## ACTIVITY
Every line below from the one containing "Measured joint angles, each" through the one containing "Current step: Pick" must be transcribed exactly. Omit all lines outside that stretch.
* * * *
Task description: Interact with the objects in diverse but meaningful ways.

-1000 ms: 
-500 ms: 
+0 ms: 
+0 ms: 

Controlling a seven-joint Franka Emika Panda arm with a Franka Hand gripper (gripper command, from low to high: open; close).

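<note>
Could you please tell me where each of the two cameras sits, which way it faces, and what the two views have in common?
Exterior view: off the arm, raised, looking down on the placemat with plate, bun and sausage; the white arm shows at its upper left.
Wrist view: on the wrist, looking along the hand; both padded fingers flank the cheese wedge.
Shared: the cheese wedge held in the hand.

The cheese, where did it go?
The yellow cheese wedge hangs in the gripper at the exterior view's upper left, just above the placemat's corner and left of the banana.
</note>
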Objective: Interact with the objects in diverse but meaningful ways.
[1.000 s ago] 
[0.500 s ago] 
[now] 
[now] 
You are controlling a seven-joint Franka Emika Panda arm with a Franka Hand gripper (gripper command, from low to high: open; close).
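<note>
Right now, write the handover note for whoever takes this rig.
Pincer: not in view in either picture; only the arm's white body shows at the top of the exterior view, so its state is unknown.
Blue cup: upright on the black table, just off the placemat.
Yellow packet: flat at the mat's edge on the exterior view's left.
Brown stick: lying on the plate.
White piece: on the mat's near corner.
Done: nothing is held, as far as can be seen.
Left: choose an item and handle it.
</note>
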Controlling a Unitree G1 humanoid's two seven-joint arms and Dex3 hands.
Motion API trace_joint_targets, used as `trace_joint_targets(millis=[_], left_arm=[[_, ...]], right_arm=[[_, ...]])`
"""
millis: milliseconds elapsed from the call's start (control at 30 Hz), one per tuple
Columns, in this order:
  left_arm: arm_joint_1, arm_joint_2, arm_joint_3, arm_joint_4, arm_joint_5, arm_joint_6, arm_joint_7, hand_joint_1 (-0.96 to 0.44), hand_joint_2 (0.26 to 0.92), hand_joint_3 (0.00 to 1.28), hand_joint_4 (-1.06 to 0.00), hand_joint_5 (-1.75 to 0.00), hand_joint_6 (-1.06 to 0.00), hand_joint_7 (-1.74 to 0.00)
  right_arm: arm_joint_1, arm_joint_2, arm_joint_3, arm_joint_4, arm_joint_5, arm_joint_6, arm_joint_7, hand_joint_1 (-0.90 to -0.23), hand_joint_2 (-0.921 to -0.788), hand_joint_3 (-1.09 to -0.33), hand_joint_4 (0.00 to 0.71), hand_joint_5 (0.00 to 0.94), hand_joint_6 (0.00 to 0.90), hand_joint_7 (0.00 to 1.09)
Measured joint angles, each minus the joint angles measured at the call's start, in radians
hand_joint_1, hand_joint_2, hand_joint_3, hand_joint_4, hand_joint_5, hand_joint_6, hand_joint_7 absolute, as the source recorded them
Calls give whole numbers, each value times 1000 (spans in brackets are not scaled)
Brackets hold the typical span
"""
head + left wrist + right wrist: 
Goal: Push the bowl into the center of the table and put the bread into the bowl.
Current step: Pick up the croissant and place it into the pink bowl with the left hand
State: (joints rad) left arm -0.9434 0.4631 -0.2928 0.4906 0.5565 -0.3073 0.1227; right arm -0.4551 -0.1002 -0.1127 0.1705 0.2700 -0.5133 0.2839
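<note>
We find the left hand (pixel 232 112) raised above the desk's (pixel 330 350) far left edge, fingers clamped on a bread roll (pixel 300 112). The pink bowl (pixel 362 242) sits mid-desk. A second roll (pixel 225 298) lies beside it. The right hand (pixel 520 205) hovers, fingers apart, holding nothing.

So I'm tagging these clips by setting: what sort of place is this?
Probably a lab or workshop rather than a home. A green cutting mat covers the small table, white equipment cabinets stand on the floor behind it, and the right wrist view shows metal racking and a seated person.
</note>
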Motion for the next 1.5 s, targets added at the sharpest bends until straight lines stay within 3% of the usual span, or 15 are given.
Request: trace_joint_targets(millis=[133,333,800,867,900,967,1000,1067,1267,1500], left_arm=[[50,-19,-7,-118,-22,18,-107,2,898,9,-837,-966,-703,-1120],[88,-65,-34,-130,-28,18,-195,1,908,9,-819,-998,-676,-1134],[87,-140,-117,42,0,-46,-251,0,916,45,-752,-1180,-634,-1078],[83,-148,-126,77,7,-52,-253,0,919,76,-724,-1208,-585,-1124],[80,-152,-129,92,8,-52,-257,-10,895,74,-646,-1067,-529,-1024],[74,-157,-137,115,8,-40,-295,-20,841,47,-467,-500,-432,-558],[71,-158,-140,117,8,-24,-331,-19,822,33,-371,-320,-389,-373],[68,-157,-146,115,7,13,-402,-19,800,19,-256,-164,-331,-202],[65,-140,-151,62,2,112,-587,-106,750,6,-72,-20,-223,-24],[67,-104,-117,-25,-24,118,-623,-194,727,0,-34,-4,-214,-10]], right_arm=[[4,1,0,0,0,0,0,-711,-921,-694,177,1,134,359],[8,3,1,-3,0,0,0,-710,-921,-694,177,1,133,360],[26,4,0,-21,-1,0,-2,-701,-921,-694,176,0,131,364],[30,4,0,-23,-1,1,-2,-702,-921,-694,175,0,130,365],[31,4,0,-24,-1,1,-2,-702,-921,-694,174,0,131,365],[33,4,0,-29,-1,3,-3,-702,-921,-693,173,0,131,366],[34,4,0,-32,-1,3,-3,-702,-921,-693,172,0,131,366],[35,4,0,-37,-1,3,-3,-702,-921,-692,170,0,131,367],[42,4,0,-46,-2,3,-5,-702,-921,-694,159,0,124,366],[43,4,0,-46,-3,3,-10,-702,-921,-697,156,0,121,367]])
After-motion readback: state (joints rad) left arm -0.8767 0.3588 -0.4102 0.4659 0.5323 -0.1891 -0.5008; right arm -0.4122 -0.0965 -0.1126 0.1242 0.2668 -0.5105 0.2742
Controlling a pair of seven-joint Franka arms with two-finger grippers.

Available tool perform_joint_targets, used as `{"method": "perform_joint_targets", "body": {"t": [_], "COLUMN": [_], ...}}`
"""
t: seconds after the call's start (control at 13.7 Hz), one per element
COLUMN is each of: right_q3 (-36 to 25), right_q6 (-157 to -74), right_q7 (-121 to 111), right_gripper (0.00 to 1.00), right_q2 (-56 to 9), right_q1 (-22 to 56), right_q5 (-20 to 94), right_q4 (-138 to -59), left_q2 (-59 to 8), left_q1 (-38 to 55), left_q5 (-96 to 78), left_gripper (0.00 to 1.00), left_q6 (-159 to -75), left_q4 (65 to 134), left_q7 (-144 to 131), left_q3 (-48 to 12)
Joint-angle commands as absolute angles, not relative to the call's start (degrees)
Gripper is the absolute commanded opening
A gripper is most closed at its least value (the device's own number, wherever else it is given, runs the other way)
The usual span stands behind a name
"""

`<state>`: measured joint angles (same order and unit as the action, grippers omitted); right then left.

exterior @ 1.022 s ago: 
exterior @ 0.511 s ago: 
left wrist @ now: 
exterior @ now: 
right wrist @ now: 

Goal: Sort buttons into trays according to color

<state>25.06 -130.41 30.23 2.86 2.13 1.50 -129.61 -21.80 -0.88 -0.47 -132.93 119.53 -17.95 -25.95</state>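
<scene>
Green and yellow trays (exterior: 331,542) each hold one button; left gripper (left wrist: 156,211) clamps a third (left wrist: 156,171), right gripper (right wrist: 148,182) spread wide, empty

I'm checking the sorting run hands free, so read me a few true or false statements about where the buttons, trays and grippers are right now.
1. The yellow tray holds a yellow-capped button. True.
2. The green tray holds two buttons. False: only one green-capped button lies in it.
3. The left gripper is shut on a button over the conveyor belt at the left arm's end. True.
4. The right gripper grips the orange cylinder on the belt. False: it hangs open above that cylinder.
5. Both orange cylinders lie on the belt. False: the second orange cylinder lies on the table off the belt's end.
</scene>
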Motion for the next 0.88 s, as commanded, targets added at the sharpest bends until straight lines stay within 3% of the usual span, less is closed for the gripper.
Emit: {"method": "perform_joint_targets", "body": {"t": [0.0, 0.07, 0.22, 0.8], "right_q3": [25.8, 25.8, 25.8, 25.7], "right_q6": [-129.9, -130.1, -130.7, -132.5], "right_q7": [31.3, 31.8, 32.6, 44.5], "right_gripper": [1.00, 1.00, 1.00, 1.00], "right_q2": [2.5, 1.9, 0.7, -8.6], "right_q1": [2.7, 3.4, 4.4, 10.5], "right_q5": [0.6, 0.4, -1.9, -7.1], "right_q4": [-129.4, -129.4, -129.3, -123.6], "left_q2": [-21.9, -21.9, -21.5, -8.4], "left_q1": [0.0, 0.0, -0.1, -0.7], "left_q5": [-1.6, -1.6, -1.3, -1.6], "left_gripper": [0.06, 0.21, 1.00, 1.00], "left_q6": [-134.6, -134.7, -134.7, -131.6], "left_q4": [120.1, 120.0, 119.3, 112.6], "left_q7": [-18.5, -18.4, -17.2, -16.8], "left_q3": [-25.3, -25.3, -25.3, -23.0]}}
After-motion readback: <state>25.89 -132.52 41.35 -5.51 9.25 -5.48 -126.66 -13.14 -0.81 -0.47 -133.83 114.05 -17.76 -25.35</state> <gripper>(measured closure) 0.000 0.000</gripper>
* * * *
## OUTPUT BELOW
Measured joint angles, each minus the joint angles measured at the call's start, in radians
hand_joint_1, hand_joint_2, hand_joint_3, hand_joint_4, hand_joint_5, hand_joint_6, hand_joint_7 absolute, as the source recorded them
Calls give whole numbers, each value times 1000 (spans in brackets are not scaled)
Brackets hold the typical span
"""
head + left wrist + right wrist: 
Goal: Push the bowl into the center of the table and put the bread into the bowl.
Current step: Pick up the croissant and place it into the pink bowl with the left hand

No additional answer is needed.